*GOAL OF THE EXERCISE*
Among the entries, find the lines with the string "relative" and copy them.

━━ DATA FOR ANALYSIS

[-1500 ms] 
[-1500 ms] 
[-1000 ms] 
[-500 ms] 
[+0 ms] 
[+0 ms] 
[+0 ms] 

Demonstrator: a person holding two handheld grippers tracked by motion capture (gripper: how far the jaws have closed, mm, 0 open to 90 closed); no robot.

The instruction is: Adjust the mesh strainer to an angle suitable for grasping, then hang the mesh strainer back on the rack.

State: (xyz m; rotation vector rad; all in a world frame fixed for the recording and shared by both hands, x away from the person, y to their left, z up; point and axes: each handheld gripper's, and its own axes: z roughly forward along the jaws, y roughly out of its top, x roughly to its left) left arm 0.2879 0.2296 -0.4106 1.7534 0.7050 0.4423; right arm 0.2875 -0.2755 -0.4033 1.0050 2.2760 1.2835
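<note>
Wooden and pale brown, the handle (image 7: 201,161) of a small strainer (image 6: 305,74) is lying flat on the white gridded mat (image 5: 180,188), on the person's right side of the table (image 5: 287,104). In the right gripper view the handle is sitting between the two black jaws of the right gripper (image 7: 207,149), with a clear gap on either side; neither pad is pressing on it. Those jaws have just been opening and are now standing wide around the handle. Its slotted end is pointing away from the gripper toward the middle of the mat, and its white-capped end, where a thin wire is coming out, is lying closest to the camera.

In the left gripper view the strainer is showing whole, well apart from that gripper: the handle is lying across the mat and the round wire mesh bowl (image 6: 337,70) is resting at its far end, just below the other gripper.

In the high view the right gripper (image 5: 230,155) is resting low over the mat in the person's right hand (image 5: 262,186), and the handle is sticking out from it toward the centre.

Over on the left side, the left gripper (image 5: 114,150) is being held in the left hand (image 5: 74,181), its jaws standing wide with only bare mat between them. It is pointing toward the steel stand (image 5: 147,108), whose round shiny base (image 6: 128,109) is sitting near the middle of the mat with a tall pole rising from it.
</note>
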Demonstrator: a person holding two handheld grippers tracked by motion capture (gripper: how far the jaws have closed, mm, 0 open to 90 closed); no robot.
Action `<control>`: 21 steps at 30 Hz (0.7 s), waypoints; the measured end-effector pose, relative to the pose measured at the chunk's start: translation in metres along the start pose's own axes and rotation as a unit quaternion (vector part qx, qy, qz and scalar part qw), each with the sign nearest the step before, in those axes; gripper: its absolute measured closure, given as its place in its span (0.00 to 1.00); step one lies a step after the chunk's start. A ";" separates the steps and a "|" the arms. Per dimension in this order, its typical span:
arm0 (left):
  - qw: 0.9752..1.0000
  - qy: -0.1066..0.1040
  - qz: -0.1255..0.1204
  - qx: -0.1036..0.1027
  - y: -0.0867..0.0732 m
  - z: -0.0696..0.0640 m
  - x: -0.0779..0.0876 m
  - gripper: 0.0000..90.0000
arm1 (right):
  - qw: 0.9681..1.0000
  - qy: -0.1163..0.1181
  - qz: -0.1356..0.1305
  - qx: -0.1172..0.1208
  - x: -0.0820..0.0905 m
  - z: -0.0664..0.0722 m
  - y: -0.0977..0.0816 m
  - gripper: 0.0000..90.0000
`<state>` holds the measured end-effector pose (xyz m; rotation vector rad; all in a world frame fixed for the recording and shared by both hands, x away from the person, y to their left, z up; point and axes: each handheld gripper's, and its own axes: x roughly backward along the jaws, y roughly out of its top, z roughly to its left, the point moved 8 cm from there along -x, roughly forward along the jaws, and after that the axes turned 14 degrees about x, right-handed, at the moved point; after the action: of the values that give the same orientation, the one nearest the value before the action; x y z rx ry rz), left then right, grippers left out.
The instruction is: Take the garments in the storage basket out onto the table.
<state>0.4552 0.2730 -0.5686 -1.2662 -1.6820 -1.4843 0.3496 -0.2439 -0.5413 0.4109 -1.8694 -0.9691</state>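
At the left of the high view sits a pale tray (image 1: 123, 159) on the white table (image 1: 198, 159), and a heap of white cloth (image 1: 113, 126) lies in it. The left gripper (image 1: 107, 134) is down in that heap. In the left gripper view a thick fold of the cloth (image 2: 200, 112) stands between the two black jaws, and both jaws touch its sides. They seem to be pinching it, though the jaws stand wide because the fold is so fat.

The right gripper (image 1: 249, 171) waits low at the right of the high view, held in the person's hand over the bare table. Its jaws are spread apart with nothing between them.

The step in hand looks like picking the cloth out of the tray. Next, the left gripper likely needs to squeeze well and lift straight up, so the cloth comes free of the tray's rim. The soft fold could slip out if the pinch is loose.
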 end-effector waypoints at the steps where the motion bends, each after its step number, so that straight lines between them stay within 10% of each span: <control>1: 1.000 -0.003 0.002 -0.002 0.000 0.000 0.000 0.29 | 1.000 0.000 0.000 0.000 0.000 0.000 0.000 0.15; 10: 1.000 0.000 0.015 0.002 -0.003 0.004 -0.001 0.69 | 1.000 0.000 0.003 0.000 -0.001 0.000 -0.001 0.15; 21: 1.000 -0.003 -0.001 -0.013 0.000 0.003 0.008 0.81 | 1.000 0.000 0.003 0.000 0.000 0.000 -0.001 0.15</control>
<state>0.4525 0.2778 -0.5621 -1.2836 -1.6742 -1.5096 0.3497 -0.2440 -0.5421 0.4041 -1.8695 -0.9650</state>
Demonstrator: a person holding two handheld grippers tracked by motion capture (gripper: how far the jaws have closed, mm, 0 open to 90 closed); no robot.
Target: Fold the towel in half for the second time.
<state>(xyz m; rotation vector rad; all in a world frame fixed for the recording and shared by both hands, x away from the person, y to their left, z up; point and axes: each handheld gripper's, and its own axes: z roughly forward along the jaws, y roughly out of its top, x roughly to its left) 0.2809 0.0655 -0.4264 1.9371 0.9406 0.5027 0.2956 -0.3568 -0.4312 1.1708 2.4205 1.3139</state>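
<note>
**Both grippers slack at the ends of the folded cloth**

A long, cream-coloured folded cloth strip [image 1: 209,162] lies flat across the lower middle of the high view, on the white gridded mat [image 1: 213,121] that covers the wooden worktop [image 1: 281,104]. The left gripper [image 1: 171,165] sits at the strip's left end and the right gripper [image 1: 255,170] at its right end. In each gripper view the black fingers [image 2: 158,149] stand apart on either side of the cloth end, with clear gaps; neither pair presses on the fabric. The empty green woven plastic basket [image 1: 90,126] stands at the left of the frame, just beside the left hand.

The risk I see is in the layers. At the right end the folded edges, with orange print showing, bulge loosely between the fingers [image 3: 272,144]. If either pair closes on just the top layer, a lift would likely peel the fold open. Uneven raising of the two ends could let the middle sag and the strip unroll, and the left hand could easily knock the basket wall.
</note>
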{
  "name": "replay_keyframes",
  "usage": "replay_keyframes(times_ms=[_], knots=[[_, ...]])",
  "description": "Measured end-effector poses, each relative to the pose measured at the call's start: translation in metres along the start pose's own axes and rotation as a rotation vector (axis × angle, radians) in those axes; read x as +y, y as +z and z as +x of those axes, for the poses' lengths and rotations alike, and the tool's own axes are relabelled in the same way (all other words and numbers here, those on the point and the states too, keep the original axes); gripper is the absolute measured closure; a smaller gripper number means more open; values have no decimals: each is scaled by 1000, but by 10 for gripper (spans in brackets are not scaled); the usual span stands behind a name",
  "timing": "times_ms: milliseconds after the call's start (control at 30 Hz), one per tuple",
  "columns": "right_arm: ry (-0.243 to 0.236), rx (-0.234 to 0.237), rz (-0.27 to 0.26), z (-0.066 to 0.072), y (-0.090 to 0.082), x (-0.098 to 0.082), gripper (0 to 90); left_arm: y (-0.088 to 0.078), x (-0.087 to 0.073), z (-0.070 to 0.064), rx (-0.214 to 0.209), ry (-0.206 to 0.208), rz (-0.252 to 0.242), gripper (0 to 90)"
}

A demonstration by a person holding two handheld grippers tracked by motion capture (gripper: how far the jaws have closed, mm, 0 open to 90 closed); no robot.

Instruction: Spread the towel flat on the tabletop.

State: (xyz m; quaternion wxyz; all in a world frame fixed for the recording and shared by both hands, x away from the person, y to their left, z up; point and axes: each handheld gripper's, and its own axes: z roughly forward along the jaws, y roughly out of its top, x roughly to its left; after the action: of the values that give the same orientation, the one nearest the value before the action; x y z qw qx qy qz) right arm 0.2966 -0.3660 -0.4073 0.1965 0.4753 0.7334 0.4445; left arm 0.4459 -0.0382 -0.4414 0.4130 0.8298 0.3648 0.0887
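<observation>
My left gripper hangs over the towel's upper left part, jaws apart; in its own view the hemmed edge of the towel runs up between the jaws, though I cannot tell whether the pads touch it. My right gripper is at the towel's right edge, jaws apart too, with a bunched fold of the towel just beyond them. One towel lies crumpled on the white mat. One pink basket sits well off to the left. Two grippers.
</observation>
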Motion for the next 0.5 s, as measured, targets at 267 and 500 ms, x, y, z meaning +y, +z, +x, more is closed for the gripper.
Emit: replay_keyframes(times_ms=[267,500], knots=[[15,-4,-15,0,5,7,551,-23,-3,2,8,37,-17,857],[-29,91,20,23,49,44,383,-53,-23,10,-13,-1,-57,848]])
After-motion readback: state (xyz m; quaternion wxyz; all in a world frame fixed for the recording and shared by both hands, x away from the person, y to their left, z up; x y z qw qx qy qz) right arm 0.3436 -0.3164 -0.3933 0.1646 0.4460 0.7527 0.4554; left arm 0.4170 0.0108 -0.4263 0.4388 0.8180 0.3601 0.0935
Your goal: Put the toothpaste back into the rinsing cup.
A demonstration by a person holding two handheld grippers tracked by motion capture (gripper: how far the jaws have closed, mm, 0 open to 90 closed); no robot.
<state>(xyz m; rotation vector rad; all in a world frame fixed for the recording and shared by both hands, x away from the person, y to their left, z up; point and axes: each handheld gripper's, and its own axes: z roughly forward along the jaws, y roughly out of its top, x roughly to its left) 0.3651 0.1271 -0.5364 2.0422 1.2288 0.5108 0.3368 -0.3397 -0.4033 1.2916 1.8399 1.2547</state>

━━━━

*REPLY*
Action `<control>`: 21 steps at 30 Hz (0.7 s), waypoints; the measured end-effector pose, relative to the pose measured at the chunk's start: translation in metres along the start pose's own axes and rotation as a unit quaternion (vector part qx, qy, qz and scalar part qw), each with the sign nearest the step before, in those axes; gripper: its absolute measured closure, given as its place in its span (0.00 to 1.00); step one lies a step after the chunk's start. A ";" separates the steps and a "|" the arms. Per dimension in this order, its typical span:
  "description": "Measured end-effector poses, each relative to the pose measured at the call's start: translation in metres along the start pose's own axes and rotation as a rotation vector (axis × angle, radians) in those axes; read x as +y, y as +z and z as +x of those axes, for the poses' lengths and rotations alike, and the tool's own axes are relabelled in the same way (all other words and numbers here, those on the point and the states too, keep the original axes); gripper is the absolute measured closure; a smaller gripper number means more open; values have no decimals: each is scaled by 1000, but by 10 for gripper (spans in brackets are not scaled); the usual span stands behind a name",

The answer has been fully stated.